Use python-fastimport.
authorJelmer Vernooij <jelmer@samba.org>
Sat, 11 Sep 2010 22:10:00 +0000 (00:10 +0200)
committerJelmer Vernooij <jelmer@samba.org>
Sat, 11 Sep 2010 22:10:00 +0000 (00:10 +0200)
NEWS
dulwich/fastexport.py
dulwich/tests/test_fastexport.py

diff --git a/NEWS b/NEWS
index 0fd3e463e283a1b7a2fadd7846862ac1bd02857f..53245ed6e96891b4da2f67d1017e03bedf8dca88 100644 (file)
--- a/NEWS
+++ b/NEWS
@@ -22,7 +22,8 @@
   * Distinguish between missing files and read errors in HTTP server.
     (Dave Borowitz)
 
-  * Initial work on a fastimport parser. (Jelmer Vernooij)
+  * Initial work on support for fastimport using python-fastimport.
+    (Jelmer Vernooij)
 
   * New dulwich.pack.MemoryPackIndex class. (Jelmer Vernooij)
 
index 198ebc751a6827db1753f275055f52382704c60a..7cfffad51fd7df02242a646ff1526ace33845730 100644 (file)
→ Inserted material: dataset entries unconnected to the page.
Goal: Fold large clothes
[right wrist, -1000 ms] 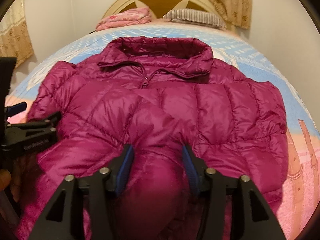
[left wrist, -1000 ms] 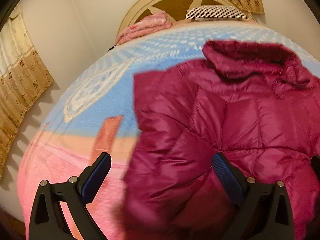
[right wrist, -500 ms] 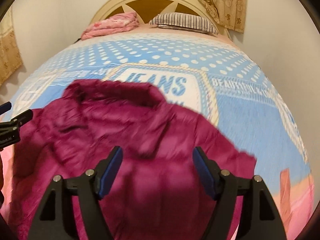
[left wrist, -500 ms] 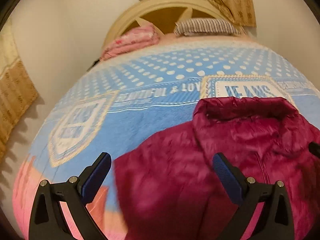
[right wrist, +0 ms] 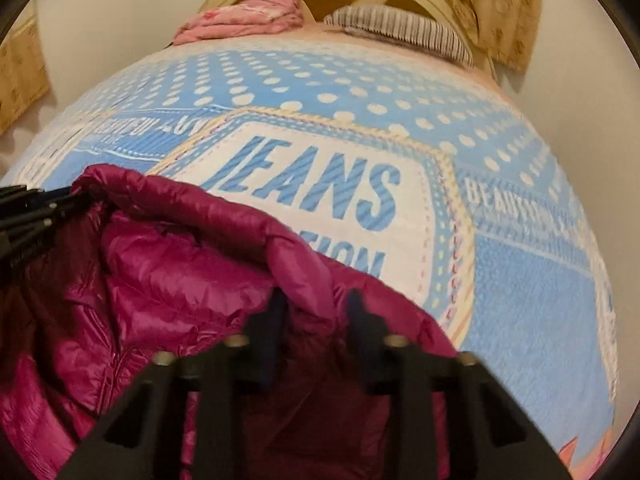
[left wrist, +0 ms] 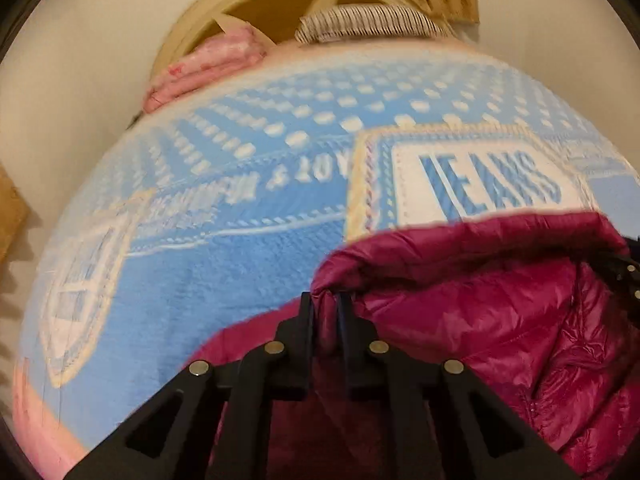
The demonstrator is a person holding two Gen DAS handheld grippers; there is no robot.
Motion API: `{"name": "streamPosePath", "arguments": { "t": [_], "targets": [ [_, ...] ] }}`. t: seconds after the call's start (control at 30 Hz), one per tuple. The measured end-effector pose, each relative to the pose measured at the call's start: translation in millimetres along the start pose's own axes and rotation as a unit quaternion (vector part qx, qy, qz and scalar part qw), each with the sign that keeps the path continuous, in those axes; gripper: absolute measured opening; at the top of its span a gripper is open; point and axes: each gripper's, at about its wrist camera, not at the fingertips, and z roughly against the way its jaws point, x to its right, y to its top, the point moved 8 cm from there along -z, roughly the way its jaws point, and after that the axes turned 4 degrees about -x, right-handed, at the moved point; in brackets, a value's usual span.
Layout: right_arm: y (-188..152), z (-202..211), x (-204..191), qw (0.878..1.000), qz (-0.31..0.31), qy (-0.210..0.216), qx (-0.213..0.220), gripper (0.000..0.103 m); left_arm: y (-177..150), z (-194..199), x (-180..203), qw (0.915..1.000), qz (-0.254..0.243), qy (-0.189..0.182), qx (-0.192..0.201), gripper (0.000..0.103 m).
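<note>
The magenta puffer jacket (left wrist: 480, 320) lay on the blue "JEANS" blanket (left wrist: 240, 240) of the bed, its collar toward the headboard, and looked light, soft and springy, with a shiny quilted shell that would likely slip and puff back open unless gripped at a firm edge; the collar rim and shoulder seams seemed the best holds. The left gripper (left wrist: 325, 304) pointed steeply down at the collar's left end, and its jaws had just been closing, now pinching a fold of the collar between nearly touching pads. The right gripper (right wrist: 316, 312), angled down likewise at the collar's right side, had also just been closing on a thicker ridge of fabric; blur made the contact hard to read, but the pads appeared to press it.
</note>
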Motion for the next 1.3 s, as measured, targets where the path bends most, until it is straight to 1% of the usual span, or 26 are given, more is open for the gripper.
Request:
{"name": "streamPosePath", "arguments": {
  "t": [0.1, 0.17, 0.27, 0.37, 0.5, 0.57, 0.63, 0.73, 0.77, 0.83, 0.9, 0.93, 0.97, 1.03, 1.07, 1.1, 1.13, 1.17, 1.2, 1.23, 1.3],
  "targets": [
    [-2, 16, 2, 1.0, 0.012, -0.011, 0.021, 0.016, -4, 22, -7, 0.9998, 0.002, -0.007, 0.019, 0.008],
    [-3, 26, 4, 0.999, 0.014, -0.015, 0.035, 0.014, -13, 34, -10, 0.9995, -0.007, -0.006, 0.03, 0.008],
    [-10, 37, 5, 0.999, 0.014, -0.013, 0.046, 0.013, -30, 40, -7, 0.9995, -0.014, -0.01, 0.028, 0.007],
    [-20, 42, 1, 0.998, 0.03, -0.021, 0.054, 0.012, -48, 36, -5, 0.9993, -0.026, -0.001, 0.026, 0.007],
    [-40, 23, -1, 0.997, 0.052, -0.041, 0.035, 0.011, -67, 20, 1, 0.9993, -0.034, 0.0, 0.012, 0.007],
    [-49, 12, 3, 0.997, 0.05, -0.045, 0.023, 0.01, -71, 16, 4, 0.9992, -0.04, -0.001, 0.012, 0.007],
    [-52, 10, 5, 0.998, 0.046, -0.043, 0.022, 0.01, -69, 20, 4, 0.999, -0.04, 0.002, 0.018, 0.008],
    [-51, 10, 5, 0.997, 0.049, -0.049, 0.025, 0.01, -61, 42, 0, 0.999, -0.028, -0.008, 0.035, 0.01],
    [-52, 10, 5, 0.997, 0.048, -0.047, 0.025, 0.01, -57, 55, -2, 0.9985, -0.023, -0.013, 0.049, 0.012],
    [-53, 10, 6, 0.998, 0.044, -0.042, 0.025, 0.01, -51, 72, -7, 0.9977, -0.013, -0.016, 0.065, 0.027],
    [-54, 11, 7, 0.998, 0.042, -0.04, 0.027, 0.01, -43, 90, -16, 0.9958, 0.009, -0.004, 0.091, 0.062],
    [-54, 12, 6, 0.998, 0.044, -0.04, 0.028, 0.01, -39, 95, -20, 0.9945, 0.019, 0.0, 0.103, 0.068],
    [-54, 13, 6, 0.998, 0.047, -0.041, 0.029, 0.01, -35, 99, -25, 0.9931, 0.03, 0.004, 0.113, 0.072],
    [-54, 14, 6, 0.998, 0.048, -0.041, 0.029, 0.01, -29, 94, -32, 0.9931, 0.041, 0.016, 0.109, 0.072],
    [-54, 15, 6, 0.998, 0.047, -0.041, 0.029, 0.011, -28, 85, -34, 0.9942, 0.046, 0.027, 0.094, 0.072],
    [-54, 16, 7, 0.998, 0.045, -0.038, 0.029, 0.014, -27, 76, -37, 0.9948, 0.05, 0.037, 0.081, 0.072],
    [-54, 19, 9, 0.998, 0.038, -0.031, 0.029, 0.024, -28, 67, -37, 0.9953, 0.052, 0.042, 0.07, 0.072],
    [-54, 23, 11, 0.999, 0.029, -0.025, 0.029, 0.03, -30, 60, -38, 0.9958, 0.053, 0.043, 0.062, 0.072],
    [-55, 26, 14, 0.999, 0.019, -0.019, 0.027, 0.041, -34, 48, -38, 0.9966, 0.052, 0.043, 0.047, 0.072],
    [-55, 30, 17, 0.999, 0.01, -0.015, 0.026, 0.046, -38, 40, -37, 0.9973, 0.048, 0.043, 0.035, 0.072],
    [-57, 43, 22, 0.999, -0.007, -0.002, 0.031, 0.049, -49, 30, -36, 0.998, 0.044, 0.042, 0.02, 0.072]
  ]
}}
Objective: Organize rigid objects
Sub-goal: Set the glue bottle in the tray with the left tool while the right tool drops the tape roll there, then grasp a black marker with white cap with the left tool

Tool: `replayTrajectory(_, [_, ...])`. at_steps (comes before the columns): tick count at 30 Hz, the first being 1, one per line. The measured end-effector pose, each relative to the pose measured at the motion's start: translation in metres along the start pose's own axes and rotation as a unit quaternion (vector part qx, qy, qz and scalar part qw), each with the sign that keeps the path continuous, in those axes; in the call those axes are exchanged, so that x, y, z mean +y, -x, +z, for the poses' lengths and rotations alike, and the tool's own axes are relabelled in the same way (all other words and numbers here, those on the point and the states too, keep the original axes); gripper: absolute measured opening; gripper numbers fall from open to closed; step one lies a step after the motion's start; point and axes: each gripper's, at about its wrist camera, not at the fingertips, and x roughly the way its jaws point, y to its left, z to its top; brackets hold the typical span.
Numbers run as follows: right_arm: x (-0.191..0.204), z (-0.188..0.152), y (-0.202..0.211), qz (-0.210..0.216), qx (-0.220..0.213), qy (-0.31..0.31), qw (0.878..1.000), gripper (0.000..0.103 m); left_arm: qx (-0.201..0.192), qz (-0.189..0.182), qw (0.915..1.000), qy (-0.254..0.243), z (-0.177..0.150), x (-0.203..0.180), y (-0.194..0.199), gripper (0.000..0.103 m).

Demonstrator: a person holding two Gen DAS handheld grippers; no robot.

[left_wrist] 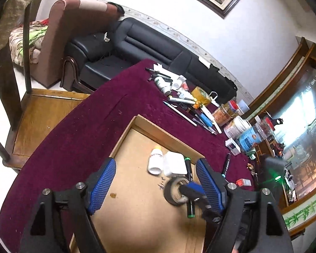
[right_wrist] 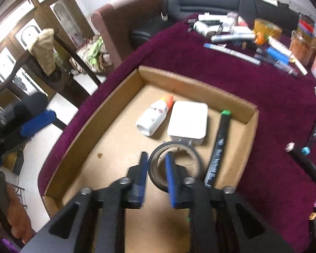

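A shallow cardboard box sits on the purple cloth. On its floor lie a white bottle with an orange cap, a flat white case, a black marker with a green cap and a dark tape roll. My right gripper straddles the roll's near wall, one finger inside the hole and one outside, with a slight gap, so it is open. My left gripper hovers wide open above the box floor with nothing between its pads. The tape roll shows just right of its centre.
Pens, tubes, bottles and jars crowd the far side of the purple table. Loose markers lie on the cloth right of the box. A black sofa stands beyond the table.
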Motion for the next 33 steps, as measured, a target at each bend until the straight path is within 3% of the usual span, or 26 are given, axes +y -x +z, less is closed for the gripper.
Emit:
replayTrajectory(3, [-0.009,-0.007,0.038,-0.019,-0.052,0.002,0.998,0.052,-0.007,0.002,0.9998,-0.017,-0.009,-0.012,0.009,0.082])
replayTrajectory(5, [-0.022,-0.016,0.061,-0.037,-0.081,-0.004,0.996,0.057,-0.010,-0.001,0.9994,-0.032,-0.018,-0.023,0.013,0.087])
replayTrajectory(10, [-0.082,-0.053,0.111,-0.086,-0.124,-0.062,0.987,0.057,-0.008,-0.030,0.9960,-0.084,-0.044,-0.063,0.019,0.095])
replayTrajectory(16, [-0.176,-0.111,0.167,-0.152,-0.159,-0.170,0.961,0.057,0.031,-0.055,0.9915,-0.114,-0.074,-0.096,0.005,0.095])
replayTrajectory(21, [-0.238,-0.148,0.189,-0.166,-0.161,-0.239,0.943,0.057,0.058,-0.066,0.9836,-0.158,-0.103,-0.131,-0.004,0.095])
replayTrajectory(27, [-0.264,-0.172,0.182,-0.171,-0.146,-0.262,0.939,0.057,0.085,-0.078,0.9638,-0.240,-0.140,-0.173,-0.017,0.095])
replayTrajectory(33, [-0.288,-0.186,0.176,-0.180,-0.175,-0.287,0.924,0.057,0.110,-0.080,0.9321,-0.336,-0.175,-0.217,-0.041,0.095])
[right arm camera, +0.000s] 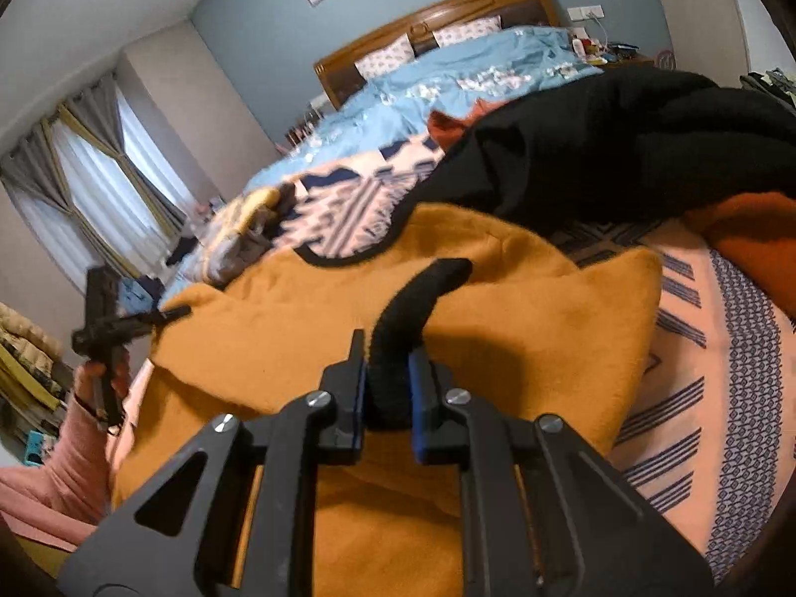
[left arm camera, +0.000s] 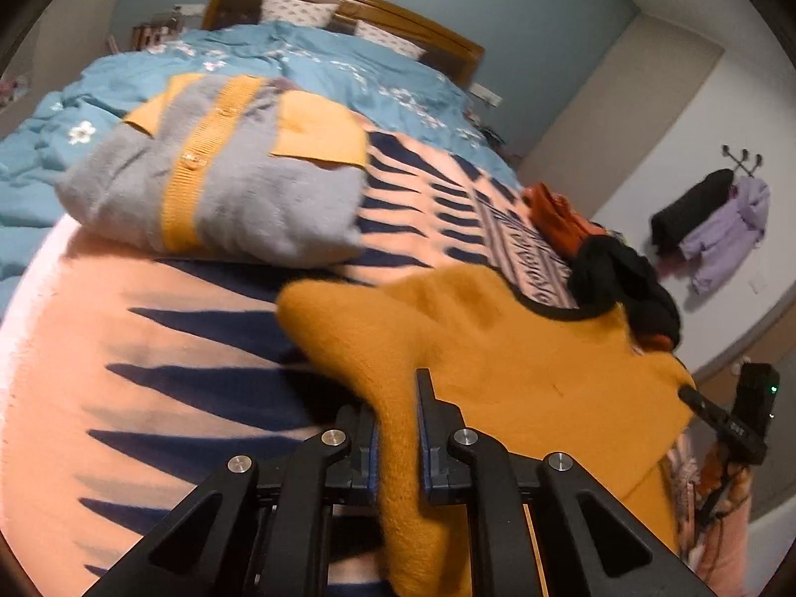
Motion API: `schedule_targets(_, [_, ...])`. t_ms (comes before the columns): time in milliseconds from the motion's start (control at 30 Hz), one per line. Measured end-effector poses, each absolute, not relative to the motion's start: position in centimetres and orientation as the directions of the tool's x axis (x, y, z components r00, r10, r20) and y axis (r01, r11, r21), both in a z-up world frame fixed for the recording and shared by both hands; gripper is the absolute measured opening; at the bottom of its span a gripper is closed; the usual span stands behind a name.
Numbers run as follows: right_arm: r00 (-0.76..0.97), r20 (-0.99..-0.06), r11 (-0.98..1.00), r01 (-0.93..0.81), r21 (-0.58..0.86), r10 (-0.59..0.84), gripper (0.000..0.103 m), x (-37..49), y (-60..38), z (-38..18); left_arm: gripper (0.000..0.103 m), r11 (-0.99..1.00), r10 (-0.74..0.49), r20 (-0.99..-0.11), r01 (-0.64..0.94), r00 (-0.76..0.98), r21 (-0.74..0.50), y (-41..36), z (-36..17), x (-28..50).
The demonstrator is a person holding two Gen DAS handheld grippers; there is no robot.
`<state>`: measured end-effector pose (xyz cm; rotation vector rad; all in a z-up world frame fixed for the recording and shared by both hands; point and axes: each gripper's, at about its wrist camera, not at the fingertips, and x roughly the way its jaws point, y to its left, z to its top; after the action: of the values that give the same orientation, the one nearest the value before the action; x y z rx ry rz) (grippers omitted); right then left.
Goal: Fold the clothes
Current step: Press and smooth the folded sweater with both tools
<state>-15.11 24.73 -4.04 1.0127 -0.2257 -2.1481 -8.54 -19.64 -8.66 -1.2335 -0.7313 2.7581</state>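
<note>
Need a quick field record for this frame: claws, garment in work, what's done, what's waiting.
left claw: shut on mustard sweater, pinching its fuzzy fabric
right claw: shut on the sweater's black cuff
done: grey-and-yellow cardigan, folded, on the pink patterned blanket
waiting: black garment and orange garment, unfolded heap

A bed (left arm camera: 348,5) with a wooden headboard, covered in bedding and clothes.

A light blue floral duvet (left arm camera: 308,64) covers the head end, with two patterned pillows (left arm camera: 293,10) against the headboard. A pink blanket with navy spikes (left arm camera: 149,348) covers the near end. On the blanket lie a folded grey and yellow cardigan (left arm camera: 219,189), a spread mustard sweater with black trim (left arm camera: 522,363), a heap of black clothing (right arm camera: 622,149), and a rust-orange garment (left arm camera: 557,219) beside the heap.
</note>
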Motion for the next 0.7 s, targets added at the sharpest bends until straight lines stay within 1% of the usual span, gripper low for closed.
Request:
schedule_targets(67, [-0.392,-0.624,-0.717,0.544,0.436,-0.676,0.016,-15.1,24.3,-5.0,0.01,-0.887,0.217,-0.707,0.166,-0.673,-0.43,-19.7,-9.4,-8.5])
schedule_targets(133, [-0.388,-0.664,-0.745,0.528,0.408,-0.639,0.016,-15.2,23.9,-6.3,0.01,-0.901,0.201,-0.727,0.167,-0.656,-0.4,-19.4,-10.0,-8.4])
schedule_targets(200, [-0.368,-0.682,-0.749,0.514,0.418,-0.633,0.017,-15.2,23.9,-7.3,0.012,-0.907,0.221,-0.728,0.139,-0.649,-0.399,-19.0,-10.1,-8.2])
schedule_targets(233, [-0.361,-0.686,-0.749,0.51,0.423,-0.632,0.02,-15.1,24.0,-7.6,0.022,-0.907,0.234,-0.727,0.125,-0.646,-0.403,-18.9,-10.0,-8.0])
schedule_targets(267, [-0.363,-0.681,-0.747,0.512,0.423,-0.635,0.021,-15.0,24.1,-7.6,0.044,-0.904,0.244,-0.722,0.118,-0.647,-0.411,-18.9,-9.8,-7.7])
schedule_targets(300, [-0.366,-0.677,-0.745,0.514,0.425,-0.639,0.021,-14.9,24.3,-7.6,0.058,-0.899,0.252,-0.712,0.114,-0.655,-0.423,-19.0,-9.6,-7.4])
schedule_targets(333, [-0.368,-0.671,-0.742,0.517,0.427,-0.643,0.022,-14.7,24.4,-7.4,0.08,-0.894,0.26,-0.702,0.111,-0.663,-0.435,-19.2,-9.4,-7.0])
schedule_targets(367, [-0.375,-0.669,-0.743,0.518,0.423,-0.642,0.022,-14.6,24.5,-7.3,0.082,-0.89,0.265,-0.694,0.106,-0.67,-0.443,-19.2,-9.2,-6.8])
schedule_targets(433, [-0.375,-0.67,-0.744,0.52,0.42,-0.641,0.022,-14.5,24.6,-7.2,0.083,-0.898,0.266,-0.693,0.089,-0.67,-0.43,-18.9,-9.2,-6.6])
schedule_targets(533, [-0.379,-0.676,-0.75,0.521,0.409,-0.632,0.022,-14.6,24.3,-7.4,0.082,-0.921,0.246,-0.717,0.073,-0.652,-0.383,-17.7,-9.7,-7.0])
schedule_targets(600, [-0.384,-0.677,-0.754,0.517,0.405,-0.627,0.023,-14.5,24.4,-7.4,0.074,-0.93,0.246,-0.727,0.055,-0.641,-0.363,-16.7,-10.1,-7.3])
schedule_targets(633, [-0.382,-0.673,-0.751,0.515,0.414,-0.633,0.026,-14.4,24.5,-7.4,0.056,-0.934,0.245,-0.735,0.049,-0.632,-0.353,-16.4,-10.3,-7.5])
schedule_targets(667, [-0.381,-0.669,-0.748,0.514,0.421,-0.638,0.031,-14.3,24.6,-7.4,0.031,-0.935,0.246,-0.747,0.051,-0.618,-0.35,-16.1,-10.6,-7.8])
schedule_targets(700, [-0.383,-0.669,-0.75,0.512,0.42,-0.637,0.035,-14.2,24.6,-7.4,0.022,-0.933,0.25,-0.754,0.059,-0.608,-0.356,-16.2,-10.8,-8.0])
@@ -26,13 +26,20 @@ from dulwich.index import (
 from dulwich.objects import (
     Blob,
     Commit,
+    Tag,
     format_timezone,
     parse_timezone,
     )
+from fastimport import (
+    commands,
+    errors as fastimport_errors,
+    processor,
+    )
 
 import stat
 
-class FastExporter(object):
+
+class GitFastExporter(object):
     """Generate a fast-export output stream for Git objects."""
 
     def __init__(self, outf, store):
@@ -43,14 +50,11 @@ class FastExporter(object):
 
     def _allocate_marker(self):
         self._marker_idx+=1
-        return self._marker_idx
+        return str(self._marker_idx)
 
-    def _dump_blob(self, blob, marker):
-        self.outf.write("blob\nmark :%s\n" % marker)
-        self.outf.write("data %s\n" % blob.raw_length())
-        for chunk in blob.as_raw_chunks():
-            self.outf.write(chunk)
-        self.outf.write("\n")
+    def _dump_blob(self, blob, mark):
+        cmd = commands.BlobCommand(mark, blob.data)
+        self.outf.write(str(cmd)+"\n")
 
     def export_blob(self, blob):
         i = self._allocate_marker()
@@ -58,32 +62,33 @@ class FastExporter(object):
         self._dump_blob(blob, i)
         return i
 
-    def _dump_commit(self, commit, marker, ref, file_changes):
-        self.outf.write("commit %s\n" % ref)
-        self.outf.write("mark :%s\n" % marker)
-        self.outf.write("author %s %s %s\n" % (commit.author,
-            commit.author_time, format_timezone(commit.author_timezone)))
-        self.outf.write("committer %s %s %s\n" % (commit.committer,
-            commit.commit_time, format_timezone(commit.commit_timezone)))
-        self.outf.write("data %s\n" % len(commit.message))
-        self.outf.write(commit.message)
-        self.outf.write("\n")
-        self.outf.write('\n'.join(file_changes))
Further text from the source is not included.